Task details
Once the data has been read, restate all of it exactly.

*** Opening of Data section ***

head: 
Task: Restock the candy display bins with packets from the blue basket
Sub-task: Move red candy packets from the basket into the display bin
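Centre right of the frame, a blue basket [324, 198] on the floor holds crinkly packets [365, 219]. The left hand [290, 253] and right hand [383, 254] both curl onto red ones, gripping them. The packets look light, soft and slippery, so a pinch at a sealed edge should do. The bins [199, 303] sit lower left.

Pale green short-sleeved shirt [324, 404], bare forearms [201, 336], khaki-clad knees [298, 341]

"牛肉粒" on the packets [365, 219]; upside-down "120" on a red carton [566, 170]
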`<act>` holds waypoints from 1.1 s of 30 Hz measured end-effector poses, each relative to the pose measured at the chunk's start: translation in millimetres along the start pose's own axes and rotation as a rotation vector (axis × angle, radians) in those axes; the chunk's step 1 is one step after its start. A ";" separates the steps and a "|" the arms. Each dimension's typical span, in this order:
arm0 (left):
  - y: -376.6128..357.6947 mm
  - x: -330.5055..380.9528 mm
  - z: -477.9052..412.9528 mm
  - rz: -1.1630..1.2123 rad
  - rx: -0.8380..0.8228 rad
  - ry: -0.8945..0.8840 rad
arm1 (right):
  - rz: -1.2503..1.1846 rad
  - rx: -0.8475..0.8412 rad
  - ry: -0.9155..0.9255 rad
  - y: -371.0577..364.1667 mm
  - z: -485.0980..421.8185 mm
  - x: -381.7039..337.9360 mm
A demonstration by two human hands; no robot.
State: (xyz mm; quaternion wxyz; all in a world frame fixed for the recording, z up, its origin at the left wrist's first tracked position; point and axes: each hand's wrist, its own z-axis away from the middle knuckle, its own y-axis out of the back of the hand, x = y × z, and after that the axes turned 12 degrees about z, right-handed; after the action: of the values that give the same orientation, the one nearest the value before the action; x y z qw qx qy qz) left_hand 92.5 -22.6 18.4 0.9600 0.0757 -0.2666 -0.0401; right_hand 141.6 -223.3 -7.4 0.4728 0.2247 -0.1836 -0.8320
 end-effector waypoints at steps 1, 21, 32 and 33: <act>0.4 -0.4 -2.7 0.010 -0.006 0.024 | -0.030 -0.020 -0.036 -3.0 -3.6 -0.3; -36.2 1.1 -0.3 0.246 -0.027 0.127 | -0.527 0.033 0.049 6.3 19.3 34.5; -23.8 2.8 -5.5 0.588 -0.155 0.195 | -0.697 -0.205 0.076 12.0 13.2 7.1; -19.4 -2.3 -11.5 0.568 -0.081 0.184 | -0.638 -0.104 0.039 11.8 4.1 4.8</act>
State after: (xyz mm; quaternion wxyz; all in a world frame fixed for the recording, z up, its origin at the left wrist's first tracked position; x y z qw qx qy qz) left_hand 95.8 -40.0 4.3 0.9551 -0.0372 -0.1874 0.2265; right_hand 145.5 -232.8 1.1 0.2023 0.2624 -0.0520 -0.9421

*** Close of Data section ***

Result
head: 
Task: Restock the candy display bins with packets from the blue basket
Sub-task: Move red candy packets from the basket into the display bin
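Centre right of the frame, a blue basket [324, 198] on the floor holds crinkly packets [365, 219]. The left hand [290, 253] and right hand [383, 254] both curl onto red ones, gripping them. The packets look light, soft and slippery, so a pinch at a sealed edge should do. The bins [199, 303] sit lower left.

Pale green short-sleeved shirt [324, 404], bare forearms [201, 336], khaki-clad knees [298, 341]

"牛肉粒" on the packets [365, 219]; upside-down "120" on a red carton [566, 170]
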`<act>` holds waypoints from 1.1 s of 30 Hz measured end-effector poses, each relative to the pose measured at the chunk's start: translation in millimetres along the start pose's own axes and rotation as a rotation vector (axis × angle, radians) in those axes; the chunk's step 1 is one step after its start. A ";" separates the steps and a "|" the arms. Each dimension's typical span, in this order:
arm0 (left):
  - y: -376.6128..357.6947 mm
  - x: -330.5055..380.9528 mm
  - z: -477.9052..412.9528 mm
  - rz: -1.1630..1.2123 rad
  - rx: -0.8380..0.8228 rad
  - ry: -0.8945..0.8840 rad
arm1 (right):
  - rz: -1.2503..1.1846 rad
  - rx: -0.8475..0.8412 rad
  - ry: -0.9155..0.9255 rad
  - y: -371.0577..364.1667 mm
  - z: -485.0980..421.8185 mm
  - x: -381.7039..337.9360 mm
A demonstration by two human hands; no robot.
State: (xyz mm; quaternion wxyz; all in a world frame fixed for the recording, z up, its origin at the left wrist's first tracked position; point and axes: each hand's wrist, its own z-axis away from the middle knuckle, its own y-axis out of the back of the hand, x = y × z, and after that the axes turned 12 degrees about z, right-handed; after the action: of the values that give the same orientation, the one nearest the value before the action; x y z qw qx qy qz) left_hand 92.5 -22.6 18.4 0.9600 0.0757 -0.2666 -0.0401; right_hand 141.6 -223.3 -7.4 0.4728 0.2247 -0.1836 -0.8320
 end-effector waypoints at steps 1, 21, 32 and 33: <act>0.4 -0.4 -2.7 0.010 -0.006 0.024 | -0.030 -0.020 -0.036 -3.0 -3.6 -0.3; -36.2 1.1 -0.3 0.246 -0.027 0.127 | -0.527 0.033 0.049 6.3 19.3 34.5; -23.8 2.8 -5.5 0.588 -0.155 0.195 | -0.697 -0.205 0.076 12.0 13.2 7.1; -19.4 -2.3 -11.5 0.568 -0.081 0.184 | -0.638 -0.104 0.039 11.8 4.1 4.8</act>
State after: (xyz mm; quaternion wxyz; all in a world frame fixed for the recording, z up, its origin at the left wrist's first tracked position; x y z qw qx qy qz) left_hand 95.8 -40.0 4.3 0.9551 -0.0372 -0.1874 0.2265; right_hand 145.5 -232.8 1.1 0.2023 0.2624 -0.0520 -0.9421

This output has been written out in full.